A national group in favor of marijuana legalization is putting on the rallies at campuses nationwide Thursday. The students argue that stiff punishments for being caught in a campus dorm with pot steer students to booze and promote binge drinking.

The group has helped students at 13 colleges pass measures calling on their schools to set pot penalties no worse than alcohol violations. So far, no schools have changed their penalties.

Colorado colleges ban on-campus marijuana use, even for students with medical marijuana clearance.

 
WVIR NBC 29: Marijuana supporters at UVA
Written by Tracy Clemons   
Thursday, 01 April 2010

Marijuana is safer than alcohol. That's the message from a group at the University of Virginia Thursday afternoon. 

"Students for Sensible Drug Policy" joined students at more than 80 other colleges nationwide to push universities to stop driving students to drink and allow them to use marijuana, which they call a safer recreational alternative.  They argue that policies on campuses punish students more harshly for pot than for alcohol violations. 
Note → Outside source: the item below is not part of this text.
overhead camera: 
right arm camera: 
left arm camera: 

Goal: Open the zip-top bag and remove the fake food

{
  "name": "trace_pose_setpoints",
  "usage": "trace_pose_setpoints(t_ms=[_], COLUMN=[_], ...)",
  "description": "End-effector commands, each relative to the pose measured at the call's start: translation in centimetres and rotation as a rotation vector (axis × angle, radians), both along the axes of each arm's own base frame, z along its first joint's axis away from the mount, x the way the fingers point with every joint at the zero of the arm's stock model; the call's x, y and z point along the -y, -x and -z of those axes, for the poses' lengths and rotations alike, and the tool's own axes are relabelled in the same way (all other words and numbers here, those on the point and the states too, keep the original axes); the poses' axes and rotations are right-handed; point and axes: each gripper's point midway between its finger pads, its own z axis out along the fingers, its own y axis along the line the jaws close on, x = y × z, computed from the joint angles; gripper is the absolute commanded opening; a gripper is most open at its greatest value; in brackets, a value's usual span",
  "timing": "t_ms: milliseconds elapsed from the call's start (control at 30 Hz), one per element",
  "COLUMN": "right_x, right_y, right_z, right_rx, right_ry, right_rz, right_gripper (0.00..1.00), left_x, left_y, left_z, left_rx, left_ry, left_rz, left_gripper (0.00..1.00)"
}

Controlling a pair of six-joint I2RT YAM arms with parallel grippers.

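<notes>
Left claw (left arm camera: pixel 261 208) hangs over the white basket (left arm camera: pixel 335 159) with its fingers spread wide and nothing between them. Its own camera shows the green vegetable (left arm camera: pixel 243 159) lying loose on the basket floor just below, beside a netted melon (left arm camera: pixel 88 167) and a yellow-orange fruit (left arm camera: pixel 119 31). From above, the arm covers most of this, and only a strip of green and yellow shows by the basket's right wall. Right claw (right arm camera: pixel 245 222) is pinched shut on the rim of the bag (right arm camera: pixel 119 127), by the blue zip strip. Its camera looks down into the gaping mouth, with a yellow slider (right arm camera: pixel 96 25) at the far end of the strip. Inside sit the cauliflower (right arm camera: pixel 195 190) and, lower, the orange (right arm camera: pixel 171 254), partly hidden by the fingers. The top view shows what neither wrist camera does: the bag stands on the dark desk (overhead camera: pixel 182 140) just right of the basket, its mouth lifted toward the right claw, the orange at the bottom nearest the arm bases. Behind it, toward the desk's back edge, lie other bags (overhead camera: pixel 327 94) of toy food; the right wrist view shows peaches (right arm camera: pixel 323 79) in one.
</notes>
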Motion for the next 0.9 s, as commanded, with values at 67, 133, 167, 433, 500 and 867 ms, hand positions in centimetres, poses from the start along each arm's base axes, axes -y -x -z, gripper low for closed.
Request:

Katherine Fishbeine, with Students For Sensible Drug Policy, says "We're trying to, across the country, hand it out to all of college campus presidents and have them sign it to say that they acknowledge that marijuana is a safer choice than alcohol and they appreciate that this is a choice that should be made." 

There were also rallies at Virginia Tech, Virginia Commonwealth and Old Dominion universities.

 
WPTZ NBC 5: Students Want Marijuana Consequences Reduced
Written by David Schneider   
Thursday, 01 April 2010

Earlier this week the Vermont State Senate yanked a bill that would have legalized marijuana dispenseries. But the pot debate isn't over.

Thursday -- the beginning of alcohol awareness month -- a student at the University of Vermont joined others around the country with a similar message to say that smoking marijuana is safer than getting drunk.

The students behind the movement want more relaxed consequences for marijuana violations.

 
The New Hampshire: Don’t drink, smoke instead
Written by Nick Murray   
Thursday, 08 April 2010

April is Alcohol Awareness Month and I found it fitting in Tuesday’s issue of TNH to read an article explaining “drunken etiquette.” It got me thinking: nobody wants find themselves belligerently drunk in front of a UNH police officer, nobody wants to do something stupid that could endanger themselves or people around them but that’s what alcohol does.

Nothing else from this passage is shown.